NFZ finansuje świadczenia profilaktyczne bezlimitowo, jednak – jak przyznali przedstawiciele Funduszu – kluczowy problem to niewystarczająca aktywność lekarzy POZ i brak edukacji społecznej.
W ramach nowego programu „Moje Zdrowie” pacjent ma otrzymywać indywidualne zalecenia dotyczące badań i profilaktyki.
Wnioski: edukacja, decyzje i odpowiedzialność
Debata „Polka w systemie ochrony zdrowia” pokazała, że Polska dysponuje świetnymi specjalistami i nowoczesnymi terapiami, ale przegrywa w prostych obszarach – edukacji, organizacji i profilaktyce.
Jak podsumował dr Prusaczyk: „Nie potrzebujemy rewolucji technologicznej, tylko decyzji politycznej i pracy organicznej.

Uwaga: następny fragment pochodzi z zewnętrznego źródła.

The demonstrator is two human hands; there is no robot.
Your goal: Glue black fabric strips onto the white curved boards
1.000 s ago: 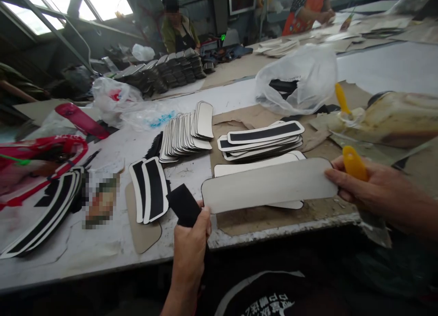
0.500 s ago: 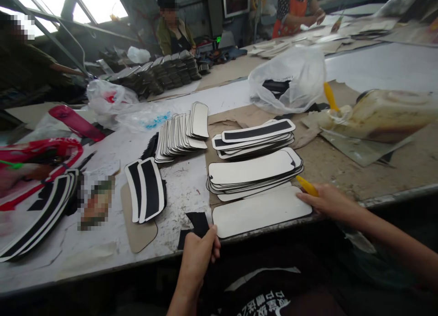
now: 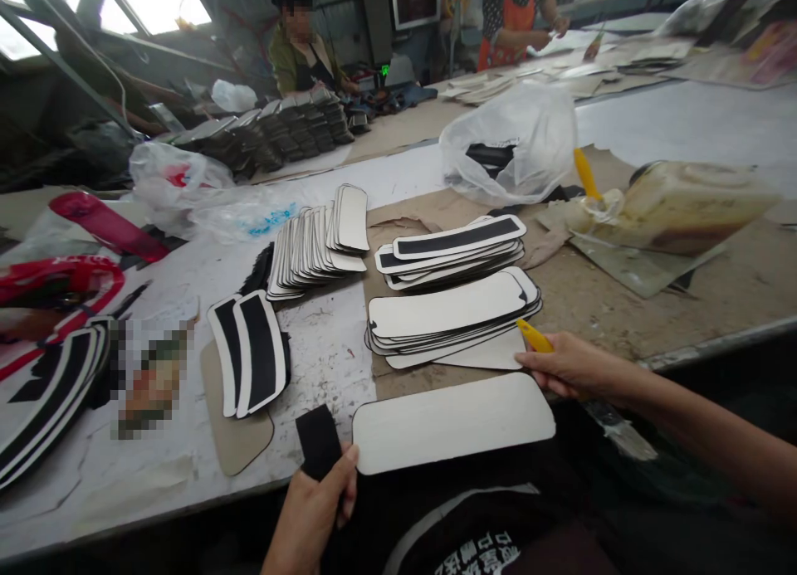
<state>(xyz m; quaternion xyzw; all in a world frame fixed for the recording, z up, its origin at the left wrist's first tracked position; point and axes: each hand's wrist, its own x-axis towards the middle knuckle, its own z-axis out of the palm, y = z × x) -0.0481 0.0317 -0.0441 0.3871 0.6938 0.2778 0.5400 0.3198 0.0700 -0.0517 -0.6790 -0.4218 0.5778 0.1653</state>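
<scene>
White panel (image 3: 452, 423), black strip (image 3: 317, 440) and yellow-handled brush (image 3: 535, 337), all in hand.
Panel: long, flat, rounded corners, dark rim, plain pale face up, slightly tilted, at the worktop (image 3: 330, 372) near edge; left end pinched in left hand (image 3: 317, 492), right end by right hand (image 3: 573, 365). Strip: matte, flat, blunt-ended, sticking up from left hand, just beside panel. Brush: slanted in right hand, handle up, whitish-smeared head down.

The scuffed desk (image 3: 324, 347) carries a fanned row of white pieces (image 3: 315, 255). The row has a brown sheet (image 3: 591, 319) to its right, a clear bag (image 3: 215, 218) to its left, a beige panel (image 3: 235, 449) front-left and dark stacks (image 3: 283, 131) behind.
</scene>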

Edukacja, innowacja, wytrwałość i odwaga w podejmowaniu decyzji – to cztery filary sukcesu.
Jeśli Polska osiągnie choćby 70 proc. zgłaszalności na mammografię i skutecznie zintegruje POZ z onkologią, rak piersi przestanie być wyrokiem, a stanie się chorobą wyleczalną dla większości kobiet.
Debata „Polka w systemie ochrony zdrowia: rak piersi – profilaktyka i terapia 2025”, zorganizowana została przez wicemarszałek Sejmu Monikę Wielichowską i Polskie Towarzystwo Senologiczne, z udziałem ekspertów i przedstawicieli instytucji zdrowotnych. Partnerem i współorganizatorem spotkania była Fundacja na rzecz rozwoju edukacji i nauki w medycynie: MISJA, EDUKACJA, NAUKA – MEDYCYNA „M.E.N. – MED".